→ ACTION ITEM
Set down a precise copy of the whole listing.

→ INFORMATION SHOWN

*** Begin section ***

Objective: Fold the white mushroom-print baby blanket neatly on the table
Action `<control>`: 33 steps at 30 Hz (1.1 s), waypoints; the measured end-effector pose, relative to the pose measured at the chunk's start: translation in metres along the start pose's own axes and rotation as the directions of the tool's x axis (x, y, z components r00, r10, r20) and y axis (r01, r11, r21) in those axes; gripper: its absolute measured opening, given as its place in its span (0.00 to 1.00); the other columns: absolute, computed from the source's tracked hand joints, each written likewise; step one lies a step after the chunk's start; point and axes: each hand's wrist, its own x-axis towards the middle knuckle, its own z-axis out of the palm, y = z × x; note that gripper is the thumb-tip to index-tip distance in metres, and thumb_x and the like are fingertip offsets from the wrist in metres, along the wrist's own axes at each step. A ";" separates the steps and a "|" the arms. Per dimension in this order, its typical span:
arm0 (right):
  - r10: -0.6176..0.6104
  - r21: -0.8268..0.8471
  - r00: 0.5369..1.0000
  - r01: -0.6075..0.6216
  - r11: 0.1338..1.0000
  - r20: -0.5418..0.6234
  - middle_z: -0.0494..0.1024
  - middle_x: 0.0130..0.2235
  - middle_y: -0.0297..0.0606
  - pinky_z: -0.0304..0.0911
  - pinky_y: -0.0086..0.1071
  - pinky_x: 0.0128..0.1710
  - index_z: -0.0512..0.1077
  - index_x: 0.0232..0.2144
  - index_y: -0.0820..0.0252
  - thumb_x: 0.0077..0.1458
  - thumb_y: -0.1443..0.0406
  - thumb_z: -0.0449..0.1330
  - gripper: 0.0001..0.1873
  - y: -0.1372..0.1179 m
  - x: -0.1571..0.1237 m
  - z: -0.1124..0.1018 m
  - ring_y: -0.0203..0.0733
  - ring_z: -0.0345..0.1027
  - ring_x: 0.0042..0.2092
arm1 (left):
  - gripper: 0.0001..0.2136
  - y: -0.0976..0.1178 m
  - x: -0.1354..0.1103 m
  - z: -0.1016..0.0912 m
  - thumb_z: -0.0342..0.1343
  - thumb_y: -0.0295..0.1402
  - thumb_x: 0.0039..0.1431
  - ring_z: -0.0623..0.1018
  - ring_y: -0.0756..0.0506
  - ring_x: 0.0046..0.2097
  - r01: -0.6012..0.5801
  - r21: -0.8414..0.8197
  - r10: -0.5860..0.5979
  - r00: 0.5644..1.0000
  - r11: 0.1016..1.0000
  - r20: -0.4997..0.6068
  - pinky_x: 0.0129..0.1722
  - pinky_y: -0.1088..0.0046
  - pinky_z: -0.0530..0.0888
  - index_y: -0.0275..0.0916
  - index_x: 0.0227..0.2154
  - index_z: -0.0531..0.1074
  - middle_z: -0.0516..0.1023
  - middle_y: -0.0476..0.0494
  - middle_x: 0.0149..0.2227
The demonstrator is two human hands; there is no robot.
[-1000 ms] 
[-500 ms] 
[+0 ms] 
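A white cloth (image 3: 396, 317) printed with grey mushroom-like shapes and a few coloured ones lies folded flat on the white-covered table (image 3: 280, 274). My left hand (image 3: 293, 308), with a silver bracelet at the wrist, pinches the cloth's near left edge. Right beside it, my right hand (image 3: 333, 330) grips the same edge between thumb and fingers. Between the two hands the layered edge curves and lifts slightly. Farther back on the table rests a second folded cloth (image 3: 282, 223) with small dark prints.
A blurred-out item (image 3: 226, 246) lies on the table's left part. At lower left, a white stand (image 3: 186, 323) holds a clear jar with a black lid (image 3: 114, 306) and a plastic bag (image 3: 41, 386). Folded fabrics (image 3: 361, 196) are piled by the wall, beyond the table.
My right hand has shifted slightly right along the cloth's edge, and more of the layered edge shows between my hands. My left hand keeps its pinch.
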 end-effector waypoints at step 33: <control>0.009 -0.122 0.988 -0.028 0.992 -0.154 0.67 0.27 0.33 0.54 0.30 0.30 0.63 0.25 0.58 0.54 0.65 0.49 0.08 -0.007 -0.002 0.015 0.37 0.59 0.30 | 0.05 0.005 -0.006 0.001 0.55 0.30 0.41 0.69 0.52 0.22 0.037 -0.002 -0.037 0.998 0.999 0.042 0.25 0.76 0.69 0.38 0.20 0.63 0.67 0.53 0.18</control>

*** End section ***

→ SOLUTION TO THIS TASK
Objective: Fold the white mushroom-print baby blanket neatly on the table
Action `<control>`: 33 steps at 30 Hz (1.1 s), waypoints; the measured end-effector pose, relative to the pose measured at the chunk's start: translation in metres along the start pose's own axes and rotation as the directions of the tool's x axis (x, y, z components r00, r10, r20) and y axis (r01, r11, r21) in those axes; gripper: its absolute measured opening, given as its place in its span (0.00 to 1.00); the other columns: absolute, computed from the source's tracked hand joints, each written likewise; step one lies a step after the chunk's start; point and axes: each hand's wrist, its own x-axis towards the middle knuckle, its own z-axis out of the palm, y = z × x; note that gripper is the thumb-tip to index-tip distance in metres, and thumb_x and the like are fingertip offsets from the wrist in metres, along the wrist's own axes at each step. A ";" separates the steps and a "|" the arms. Per dimension in this order, its typical span:
arm0 (right):
  - r10: -0.6176..0.6104
  - r21: -0.8268..0.8471
  - r00: 0.5369..1.0000
  - r01: -0.6075..0.6216
  - r11: 0.1338..1.0000
  - r20: -0.5418..0.6234
  - middle_z: -0.0494..0.1024
  - middle_x: 0.0130..0.2235
  - middle_y: -0.0297..0.0606
  - pinky_z: -0.0304..0.0911
  - pinky_y: -0.0086..0.1071
  - pinky_x: 0.0128..0.1710
  - index_z: -0.0512..0.1077
  - index_x: 0.0232..0.2144
  - index_y: -0.0820..0.0252
  - thumb_x: 0.0077..0.1458
  - thumb_y: -0.1443..0.0406
  - thumb_z: -0.0449..0.1330
  - gripper: 0.0001..0.1873
  - y: -0.1372..0.1179 m
  - x: -0.1571..0.1237 m
  - z: -0.1124..0.1018 m
  - ring_y: -0.0203..0.0733
  - ring_z: -0.0345..0.1027
  - ring_x: 0.0042..0.2092
arm1 (left):
  - gripper: 0.0001..0.2136
  - y: -0.0976..0.1178 m
  - x: -0.1354..0.1103 m
  - z: -0.1016..0.0912 m
  - thumb_z: -0.0342..0.1343
  - thumb_y: -0.0295..0.1402
  - thumb_x: 0.0039..0.1431
  - ring_z: -0.0623..0.1018
  - ring_y: -0.0756..0.0506
  - ring_x: 0.0046..0.2097
  - r01: -0.6012..0.5801
  - r21: -0.8414..0.8197
  - r10: -0.5860..0.5979
  - r00: 0.5644..1.0000
  - r11: 0.1016..1.0000
  - r20: -0.4997..0.6068
  - pinky_x: 0.0129..0.1722
  - pinky_y: -0.1088..0.0046
  - pinky_z: -0.0530..0.0888
  - index_y: -0.0275..0.0916
  - index_x: 0.0227..0.2154
  - index_z: -0.0531..0.1074
  - middle_z: -0.0516..0.1023
  - middle_y: -0.0476..0.0494
  - middle_x: 0.0149..0.2227
The demonstrator is two human hands; there is no robot.
[-1000 ms] 
[-500 ms] 
[+0 ms] 
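A white cloth (image 3: 396, 317) printed with grey mushroom-like shapes and a few coloured ones lies folded flat on the white-covered table (image 3: 280, 274). My left hand (image 3: 293, 308), with a silver bracelet at the wrist, pinches the cloth's near left edge. Right beside it, my right hand (image 3: 333, 330) grips the same edge between thumb and fingers. Between the two hands the layered edge curves and lifts slightly. Farther back on the table rests a second folded cloth (image 3: 282, 223) with small dark prints.
A blurred-out item (image 3: 226, 246) lies on the table's left part. At lower left, a white stand (image 3: 186, 323) holds a clear jar with a black lid (image 3: 114, 306) and a plastic bag (image 3: 41, 386). Folded fabrics (image 3: 361, 196) are piled by the wall, beyond the table.
My right hand has shifted slightly right along the cloth's edge, and more of the layered edge shows between my hands. My left hand keeps its pinch.
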 end-effector waypoints at step 33: <control>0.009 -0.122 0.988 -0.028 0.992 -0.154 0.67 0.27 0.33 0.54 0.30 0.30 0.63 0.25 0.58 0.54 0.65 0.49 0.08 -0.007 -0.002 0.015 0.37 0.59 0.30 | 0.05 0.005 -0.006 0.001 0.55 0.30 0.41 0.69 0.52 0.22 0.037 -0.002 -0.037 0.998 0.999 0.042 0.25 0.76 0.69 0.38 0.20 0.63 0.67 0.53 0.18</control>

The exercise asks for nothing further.